Meu Anti
Último capítulo
Pov. Mel
Bom, depois daquela conversa e passado uns dias, eu convenci Chay que ainda era muito cedo pra casar. Ele relutou um pouco, mas depois aceitou que nós dois tínhamos acabado de passar na faculdade (Sim, a gente passou na UFRJ, eu pra medicina e ele, pra jornalismo) e que ainda não éramos estabilizados financeiramente. Mas, o conhecendo bem, eu sabia que ele não tinha deixado isso pra lá e portanto, 3 anos depois, nós entramos na igreja, e viramos oficialmente o Srº e a Srª Suede (Óbvio que esses nomes foram uma brincadeira dos nossos amigos). Nessa época ainda estávamos nas respectivas faculdades e nossos salários dos estágios não davam pra muita coisa, por isso morávamos num apartamento pequeno, porém aconchegante a umas 3 quadras da rua das casas das nossas mães. Mas, pouco tempo depois do Chay se formar e eu no meu último ano de faculdade, eu descobri que o Miguel estava a caminho, e nossas vidas viraram de ponto cabeça. Meu emprego ainda não dava pra muita coisa e se não fosse o Chay, eu teria surtado. Ele amadureceu por nós dois e assumiu as responsabilidades também.
[...]
- Mamãe, você vai trabalhar de novo? - Miguel fez careta, quando me viu arrumada e com o jaleco pendurado no braço
- Vou sim, amor. Mas a mamãe volta logo, sim? - Ele fez bico e eu sentei no sofá, o sentando no meu colo
- A mamãe precisa cuidar das outras criancinhas, filho. Você pode ficar com o papai. - Chay sorriu pra ele, que negou
- Ela é minha mãe, as outras criancinhas tem mãe também. - Ele fez uma cara brava, idêntica a minha e eu o abracei rindo
- Mas essas são as crianças que estão doentinhas. - Ele agarrou na minha blusa e eu olhei pra Chay suplicando. Para mim era sempre difícil deixar o Miguel, embora ele já tivesse 4 anos.

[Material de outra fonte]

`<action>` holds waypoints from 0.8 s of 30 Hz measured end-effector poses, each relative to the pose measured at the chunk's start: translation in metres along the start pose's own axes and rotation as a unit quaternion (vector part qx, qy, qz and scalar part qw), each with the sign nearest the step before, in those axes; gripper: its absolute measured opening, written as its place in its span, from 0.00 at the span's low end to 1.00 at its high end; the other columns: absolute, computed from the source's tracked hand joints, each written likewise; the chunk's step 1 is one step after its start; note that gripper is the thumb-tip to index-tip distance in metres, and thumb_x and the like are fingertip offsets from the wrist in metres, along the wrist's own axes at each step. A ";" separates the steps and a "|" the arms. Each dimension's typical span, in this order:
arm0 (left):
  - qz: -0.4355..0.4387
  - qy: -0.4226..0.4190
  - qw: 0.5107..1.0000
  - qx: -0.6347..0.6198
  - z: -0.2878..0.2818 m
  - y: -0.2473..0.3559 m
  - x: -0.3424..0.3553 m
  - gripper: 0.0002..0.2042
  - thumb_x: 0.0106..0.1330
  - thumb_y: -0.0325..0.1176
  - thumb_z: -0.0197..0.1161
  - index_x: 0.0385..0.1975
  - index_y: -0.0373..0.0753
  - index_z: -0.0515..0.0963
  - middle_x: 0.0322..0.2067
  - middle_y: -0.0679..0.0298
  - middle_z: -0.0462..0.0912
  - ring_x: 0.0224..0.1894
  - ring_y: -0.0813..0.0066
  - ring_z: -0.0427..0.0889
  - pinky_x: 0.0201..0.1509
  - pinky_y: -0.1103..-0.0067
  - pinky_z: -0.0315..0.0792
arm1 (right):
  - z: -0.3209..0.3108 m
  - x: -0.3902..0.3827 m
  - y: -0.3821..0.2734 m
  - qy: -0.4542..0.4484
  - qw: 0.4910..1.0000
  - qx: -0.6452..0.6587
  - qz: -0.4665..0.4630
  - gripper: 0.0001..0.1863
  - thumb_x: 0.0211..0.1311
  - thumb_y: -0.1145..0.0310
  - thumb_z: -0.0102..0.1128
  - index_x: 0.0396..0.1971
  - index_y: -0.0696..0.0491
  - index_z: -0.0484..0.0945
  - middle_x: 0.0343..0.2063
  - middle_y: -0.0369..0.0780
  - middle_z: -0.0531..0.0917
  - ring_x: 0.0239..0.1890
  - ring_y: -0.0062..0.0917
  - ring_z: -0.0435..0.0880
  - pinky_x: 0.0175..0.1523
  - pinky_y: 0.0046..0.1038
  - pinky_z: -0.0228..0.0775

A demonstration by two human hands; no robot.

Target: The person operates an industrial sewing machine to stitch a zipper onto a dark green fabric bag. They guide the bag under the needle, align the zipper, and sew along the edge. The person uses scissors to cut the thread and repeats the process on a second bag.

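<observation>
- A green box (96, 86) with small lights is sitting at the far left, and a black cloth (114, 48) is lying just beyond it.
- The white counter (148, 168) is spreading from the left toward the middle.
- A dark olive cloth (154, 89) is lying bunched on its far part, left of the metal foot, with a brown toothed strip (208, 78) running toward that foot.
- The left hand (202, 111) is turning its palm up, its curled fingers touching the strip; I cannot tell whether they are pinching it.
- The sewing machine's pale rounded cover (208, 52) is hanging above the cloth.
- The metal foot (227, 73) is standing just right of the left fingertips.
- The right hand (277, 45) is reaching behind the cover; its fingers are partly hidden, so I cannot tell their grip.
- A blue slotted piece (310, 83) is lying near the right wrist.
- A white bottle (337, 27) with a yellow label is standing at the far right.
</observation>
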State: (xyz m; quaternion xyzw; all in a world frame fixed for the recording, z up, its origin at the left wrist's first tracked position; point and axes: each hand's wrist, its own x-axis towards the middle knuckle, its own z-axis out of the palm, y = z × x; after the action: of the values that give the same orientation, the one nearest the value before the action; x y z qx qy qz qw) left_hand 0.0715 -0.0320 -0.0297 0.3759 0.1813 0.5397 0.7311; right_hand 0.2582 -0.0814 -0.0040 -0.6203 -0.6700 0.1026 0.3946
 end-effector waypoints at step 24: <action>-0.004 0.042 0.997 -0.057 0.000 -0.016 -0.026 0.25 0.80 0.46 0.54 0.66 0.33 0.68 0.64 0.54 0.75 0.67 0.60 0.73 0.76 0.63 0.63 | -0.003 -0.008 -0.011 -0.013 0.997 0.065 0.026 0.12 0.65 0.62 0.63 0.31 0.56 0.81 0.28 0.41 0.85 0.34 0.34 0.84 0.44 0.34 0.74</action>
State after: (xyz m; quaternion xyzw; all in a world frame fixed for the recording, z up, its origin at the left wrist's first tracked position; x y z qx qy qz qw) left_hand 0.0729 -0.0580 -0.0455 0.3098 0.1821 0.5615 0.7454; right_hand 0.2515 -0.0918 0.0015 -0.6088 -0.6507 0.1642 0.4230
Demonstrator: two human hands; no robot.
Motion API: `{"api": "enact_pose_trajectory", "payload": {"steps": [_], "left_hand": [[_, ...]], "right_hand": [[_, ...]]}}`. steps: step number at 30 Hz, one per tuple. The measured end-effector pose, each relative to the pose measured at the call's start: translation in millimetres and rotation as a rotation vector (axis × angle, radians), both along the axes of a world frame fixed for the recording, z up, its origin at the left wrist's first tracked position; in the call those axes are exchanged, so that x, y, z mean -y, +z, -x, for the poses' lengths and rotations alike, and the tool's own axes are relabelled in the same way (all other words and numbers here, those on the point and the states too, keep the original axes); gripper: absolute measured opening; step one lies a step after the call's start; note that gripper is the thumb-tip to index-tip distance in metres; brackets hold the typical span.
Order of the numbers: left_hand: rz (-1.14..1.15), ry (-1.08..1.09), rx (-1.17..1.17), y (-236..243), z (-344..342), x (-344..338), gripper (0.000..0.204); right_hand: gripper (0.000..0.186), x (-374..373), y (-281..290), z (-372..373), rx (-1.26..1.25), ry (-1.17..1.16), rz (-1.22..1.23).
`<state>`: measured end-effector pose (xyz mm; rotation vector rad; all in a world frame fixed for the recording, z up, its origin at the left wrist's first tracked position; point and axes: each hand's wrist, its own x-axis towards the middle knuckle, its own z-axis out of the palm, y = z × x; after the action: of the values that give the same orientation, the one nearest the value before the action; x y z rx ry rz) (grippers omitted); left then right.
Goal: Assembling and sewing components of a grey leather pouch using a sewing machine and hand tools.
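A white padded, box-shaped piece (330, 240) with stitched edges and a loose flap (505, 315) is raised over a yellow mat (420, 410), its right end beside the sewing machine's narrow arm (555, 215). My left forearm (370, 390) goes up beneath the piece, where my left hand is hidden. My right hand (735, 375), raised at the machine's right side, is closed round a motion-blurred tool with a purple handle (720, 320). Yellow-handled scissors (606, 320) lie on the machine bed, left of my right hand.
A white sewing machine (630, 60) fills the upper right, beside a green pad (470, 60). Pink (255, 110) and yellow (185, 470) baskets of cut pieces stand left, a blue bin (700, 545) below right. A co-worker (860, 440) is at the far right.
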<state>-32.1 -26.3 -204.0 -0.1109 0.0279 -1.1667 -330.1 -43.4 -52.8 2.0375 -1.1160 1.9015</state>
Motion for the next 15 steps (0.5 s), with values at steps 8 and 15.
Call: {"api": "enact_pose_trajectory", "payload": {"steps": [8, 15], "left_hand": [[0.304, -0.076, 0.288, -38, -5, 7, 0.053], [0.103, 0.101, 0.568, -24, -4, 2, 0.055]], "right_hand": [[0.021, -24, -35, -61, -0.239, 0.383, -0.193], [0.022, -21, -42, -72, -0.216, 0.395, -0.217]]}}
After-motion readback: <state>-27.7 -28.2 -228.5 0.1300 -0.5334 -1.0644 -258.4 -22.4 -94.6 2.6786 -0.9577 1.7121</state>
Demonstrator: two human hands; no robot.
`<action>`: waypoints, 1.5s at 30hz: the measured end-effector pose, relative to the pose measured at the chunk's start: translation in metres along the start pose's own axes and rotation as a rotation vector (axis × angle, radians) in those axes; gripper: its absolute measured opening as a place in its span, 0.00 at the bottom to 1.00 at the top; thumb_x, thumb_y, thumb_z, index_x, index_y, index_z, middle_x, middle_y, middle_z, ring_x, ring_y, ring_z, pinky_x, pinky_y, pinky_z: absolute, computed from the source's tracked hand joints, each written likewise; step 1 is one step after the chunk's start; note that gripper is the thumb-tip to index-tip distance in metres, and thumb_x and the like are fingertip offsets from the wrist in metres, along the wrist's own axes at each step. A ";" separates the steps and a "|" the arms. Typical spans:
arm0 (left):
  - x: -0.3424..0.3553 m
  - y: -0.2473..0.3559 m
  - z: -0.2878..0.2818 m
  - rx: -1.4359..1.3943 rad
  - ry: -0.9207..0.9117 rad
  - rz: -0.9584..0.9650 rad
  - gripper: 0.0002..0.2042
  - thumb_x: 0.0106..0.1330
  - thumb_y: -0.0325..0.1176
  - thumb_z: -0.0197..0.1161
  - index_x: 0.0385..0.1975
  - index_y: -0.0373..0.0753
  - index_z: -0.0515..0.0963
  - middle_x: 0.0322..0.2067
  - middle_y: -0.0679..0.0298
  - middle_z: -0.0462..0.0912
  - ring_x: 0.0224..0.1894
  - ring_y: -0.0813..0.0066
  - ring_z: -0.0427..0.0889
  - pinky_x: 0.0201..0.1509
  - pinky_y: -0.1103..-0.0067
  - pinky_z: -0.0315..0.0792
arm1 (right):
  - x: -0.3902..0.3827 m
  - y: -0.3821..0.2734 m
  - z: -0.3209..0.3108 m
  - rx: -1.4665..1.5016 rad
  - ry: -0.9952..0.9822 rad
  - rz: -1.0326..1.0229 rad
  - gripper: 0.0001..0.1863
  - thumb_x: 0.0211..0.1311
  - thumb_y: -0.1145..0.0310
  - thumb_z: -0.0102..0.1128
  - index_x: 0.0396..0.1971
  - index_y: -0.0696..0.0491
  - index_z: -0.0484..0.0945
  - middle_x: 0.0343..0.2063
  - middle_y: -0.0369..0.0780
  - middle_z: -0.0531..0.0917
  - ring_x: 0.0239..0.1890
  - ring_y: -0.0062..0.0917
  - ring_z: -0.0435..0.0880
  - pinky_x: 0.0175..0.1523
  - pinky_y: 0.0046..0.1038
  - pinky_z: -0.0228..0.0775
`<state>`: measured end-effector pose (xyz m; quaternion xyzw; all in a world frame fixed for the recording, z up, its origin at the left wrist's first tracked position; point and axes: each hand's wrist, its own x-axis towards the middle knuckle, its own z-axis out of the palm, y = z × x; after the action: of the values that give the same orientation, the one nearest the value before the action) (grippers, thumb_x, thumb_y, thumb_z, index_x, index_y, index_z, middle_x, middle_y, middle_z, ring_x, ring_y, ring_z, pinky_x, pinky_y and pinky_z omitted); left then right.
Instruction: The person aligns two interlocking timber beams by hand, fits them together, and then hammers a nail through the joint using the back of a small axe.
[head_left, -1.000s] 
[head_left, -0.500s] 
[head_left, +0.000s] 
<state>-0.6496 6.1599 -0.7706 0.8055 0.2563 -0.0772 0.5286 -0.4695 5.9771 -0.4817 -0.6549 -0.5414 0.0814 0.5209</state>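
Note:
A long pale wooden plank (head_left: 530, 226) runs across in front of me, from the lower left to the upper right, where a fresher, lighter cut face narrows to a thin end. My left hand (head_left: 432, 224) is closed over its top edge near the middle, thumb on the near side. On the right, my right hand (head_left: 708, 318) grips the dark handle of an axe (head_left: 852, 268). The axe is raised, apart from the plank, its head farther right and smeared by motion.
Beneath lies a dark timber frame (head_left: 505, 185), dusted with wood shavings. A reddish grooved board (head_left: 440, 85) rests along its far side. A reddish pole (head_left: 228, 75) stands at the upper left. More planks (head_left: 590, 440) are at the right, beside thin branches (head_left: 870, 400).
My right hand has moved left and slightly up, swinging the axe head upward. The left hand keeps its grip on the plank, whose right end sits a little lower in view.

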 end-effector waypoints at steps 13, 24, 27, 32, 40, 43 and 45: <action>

- Miguel, vem com o papai, a mamãe vai trabalhar.
- E você não vai? - Chay negou, estendendo os braços para pegá-lo, que foi sem hesitar.
- Estou de folga hoje. Aí a gente pode passear, tomar sorvete ou ir na casa do dindo.
- EBAAA! Vou ver a dinda do céu. - Eu ri, ouvindo ele se referir a Lua
- Bom, já que vocês já têm programas pra hoje, eu vou trabalhar. - Levantei, pegando a bolsa e indo pra frente do Chay
- Você vem pro jantar? - Chay perguntou
- Se não ocorrer nada grave, sim. - Ele assentiu, sorrindo
- Sabe, eu tenho muito orgulho de ver a mulher que você se tornou. - Ele falou e eu sorri largo, quando o Miguel se mexeu pra descer do colo e Chay o colocou no chão
- Eu tenho muito orgulho de você também. De ver o quanto você cresceu e o pai maravilhoso que você se tornou. - Eu enlacei seu pescoço com meus braços - Eu te amo! - Ele me deu um selinho e quando nos separamos, ele sussurrou no meu ouvido
- Eu também. Agora vai que o dever te chama. - Eu sorri
- Cuida do meu bebê. - Falei séria e ele bateu continência
- Cuidarei. - Quando me virei pra sair, o Miguel apareceu com uma mochilinha nas costas.
- Pronto, pai. Bora? - Eu e Chay gargalhamos, quando o vimos com uma camisa ao contrário e um short todo troncho.
- Bom, acho que você tem muito que arrumar aí ainda. Beijo, amo vocês. - Acenei, abrindo a porta
- Também te amo, amor.
- Também te amo, mamãe. - Eles falaram ao mesmo tempo e meu coração se derreteu no momento que os vi sorrindo e fechei a porta.
[..]
Vida perfeita? Não existe. Problemas? Sempre tem. O amor supera tudo? Eu aprendi que nem sempre ele passa por cima das coisas, mas que ele sempre prevalece no final.
PS: Eu AMEI contar essa história que tem um pouquinho de mim (claro) aqui. Amei ver que algumas pessoas gostaram, acompanharam, comentaram e tiveram a paciência de me esperar postar quando dava. Muito obrigada pelos comentários e empolgações. Um beijo!